* _TRY IT_:
Your task is to quote the listing below exactly, beginning with its first line and ending on the line bearing "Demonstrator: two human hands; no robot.".

* _THE DATA_:
Content starts

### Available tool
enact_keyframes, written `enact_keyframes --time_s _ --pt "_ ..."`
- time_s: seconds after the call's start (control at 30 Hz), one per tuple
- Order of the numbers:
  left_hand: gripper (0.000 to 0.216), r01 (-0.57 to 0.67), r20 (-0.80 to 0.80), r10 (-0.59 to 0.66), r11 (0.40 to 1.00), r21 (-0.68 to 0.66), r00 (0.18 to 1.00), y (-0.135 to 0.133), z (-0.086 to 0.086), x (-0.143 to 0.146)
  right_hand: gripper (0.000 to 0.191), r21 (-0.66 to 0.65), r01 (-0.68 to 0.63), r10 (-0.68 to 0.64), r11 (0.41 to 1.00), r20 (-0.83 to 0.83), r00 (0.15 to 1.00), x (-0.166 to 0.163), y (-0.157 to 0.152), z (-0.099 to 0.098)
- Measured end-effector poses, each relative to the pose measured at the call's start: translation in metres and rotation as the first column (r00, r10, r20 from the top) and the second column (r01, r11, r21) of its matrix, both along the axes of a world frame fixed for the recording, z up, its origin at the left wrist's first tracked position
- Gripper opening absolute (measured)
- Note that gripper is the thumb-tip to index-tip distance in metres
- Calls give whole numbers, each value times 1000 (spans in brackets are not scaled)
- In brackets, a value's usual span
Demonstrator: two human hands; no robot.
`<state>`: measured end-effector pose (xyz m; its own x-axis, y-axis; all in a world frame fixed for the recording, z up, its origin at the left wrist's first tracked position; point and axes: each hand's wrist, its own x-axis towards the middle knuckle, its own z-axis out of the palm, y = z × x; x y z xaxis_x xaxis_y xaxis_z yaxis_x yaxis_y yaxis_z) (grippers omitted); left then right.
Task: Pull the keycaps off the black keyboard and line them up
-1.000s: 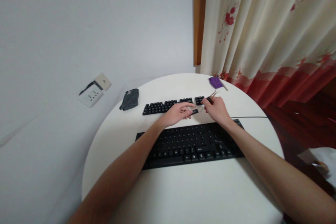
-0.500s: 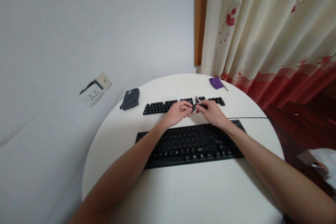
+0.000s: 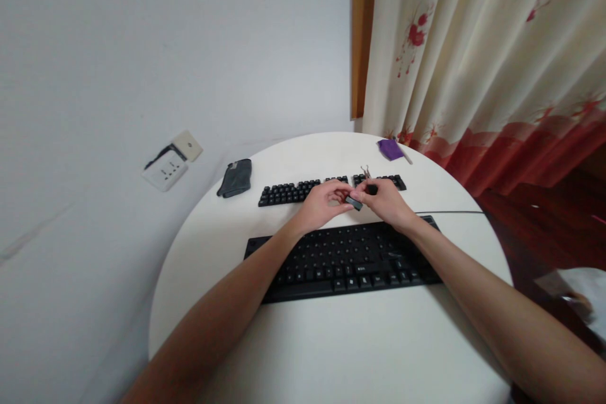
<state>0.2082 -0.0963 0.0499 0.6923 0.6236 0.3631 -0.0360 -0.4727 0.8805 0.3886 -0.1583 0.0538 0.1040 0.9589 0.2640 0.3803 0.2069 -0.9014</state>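
A wide black keycap [image 3: 353,203] is held between my two hands, turned so a greyish face shows. My left hand [image 3: 322,205] has its fingers curled, with thumb and fingertips at the keycap's left end. My right hand [image 3: 384,201] pinches the keycap's other side. A wire tool that looks like a keycap puller [image 3: 366,172] also sticks out from my right hand, its prongs pointing away; the palm hides most of its handle. Below my hands lies a black keyboard [image 3: 331,255] with many bare key positions. Behind them are rows of loose black keycaps [image 3: 284,194].
The round white table [image 3: 331,347] stands against a wall with a socket [image 3: 165,170]. A dark pouch [image 3: 237,178] lies at the back left, a purple cloth-like item [image 3: 390,149] at the back right. A cable [image 3: 449,212] crosses the right side. A curtain [image 3: 473,76] hangs beyond.
The keycap has been turned over between my fingers and its face now shows more. The puller's prongs have swung slightly right. My left thumb has spread away from its fingers.
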Motion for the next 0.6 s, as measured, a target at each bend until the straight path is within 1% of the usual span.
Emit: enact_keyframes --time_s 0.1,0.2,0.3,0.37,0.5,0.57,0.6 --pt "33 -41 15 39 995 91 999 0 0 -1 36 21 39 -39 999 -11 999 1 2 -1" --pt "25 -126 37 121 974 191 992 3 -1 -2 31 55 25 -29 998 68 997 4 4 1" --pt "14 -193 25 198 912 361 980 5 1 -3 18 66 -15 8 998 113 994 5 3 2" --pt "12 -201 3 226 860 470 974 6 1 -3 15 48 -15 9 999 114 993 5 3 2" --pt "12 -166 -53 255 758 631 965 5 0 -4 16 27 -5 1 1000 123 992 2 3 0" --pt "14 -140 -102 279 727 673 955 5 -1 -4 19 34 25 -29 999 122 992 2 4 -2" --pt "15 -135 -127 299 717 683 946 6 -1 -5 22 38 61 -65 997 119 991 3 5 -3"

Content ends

* _OUTPUT OF THE EXERCISE_:
### Available tool
enact_keyframes, written `enact_keyframes --time_s _ --pt "_ ..."`
- time_s: seconds after the call's start (control at 30 Hz), one per tuple
- Order of the numbers:
  left_hand: gripper (0.000 to 0.216), r01 (-0.57 to 0.67), r20 (-0.80 to 0.80), r10 (-0.59 to 0.66), r11 (0.40 to 1.00), r21 (-0.68 to 0.66), r00 (0.18 to 1.00), y (-0.135 to 0.133), z (-0.086 to 0.086), x (-0.143 to 0.146)
  right_hand: gripper (0.000 to 0.191), r21 (-0.66 to 0.65), r01 (-0.68 to 0.63), r10 (-0.68 to 0.64), r11 (0.41 to 1.00), r20 (-0.83 to 0.83), r00 (0.15 to 1.00), x (-0.166 to 0.163), y (-0.157 to 0.152), z (-0.099 to 0.098)
- Measured end-effector poses, each relative to the pose measured at the call's start: translation in metres and rotation as the first column (r00, r10, r20 from the top) and the second column (r01, r11, r21) of its matrix, both along the axes of a world frame fixed for the recording, z up, its origin at the left wrist's first tracked position
- Gripper opening absolute (measured)
- Note that gripper is the thumb-tip to index-tip distance in metres
- Calls give whole numbers, each value times 1000 (spans in brackets are not scaled)
- In brackets, a value's usual span
Demonstrator: two human hands; no robot.

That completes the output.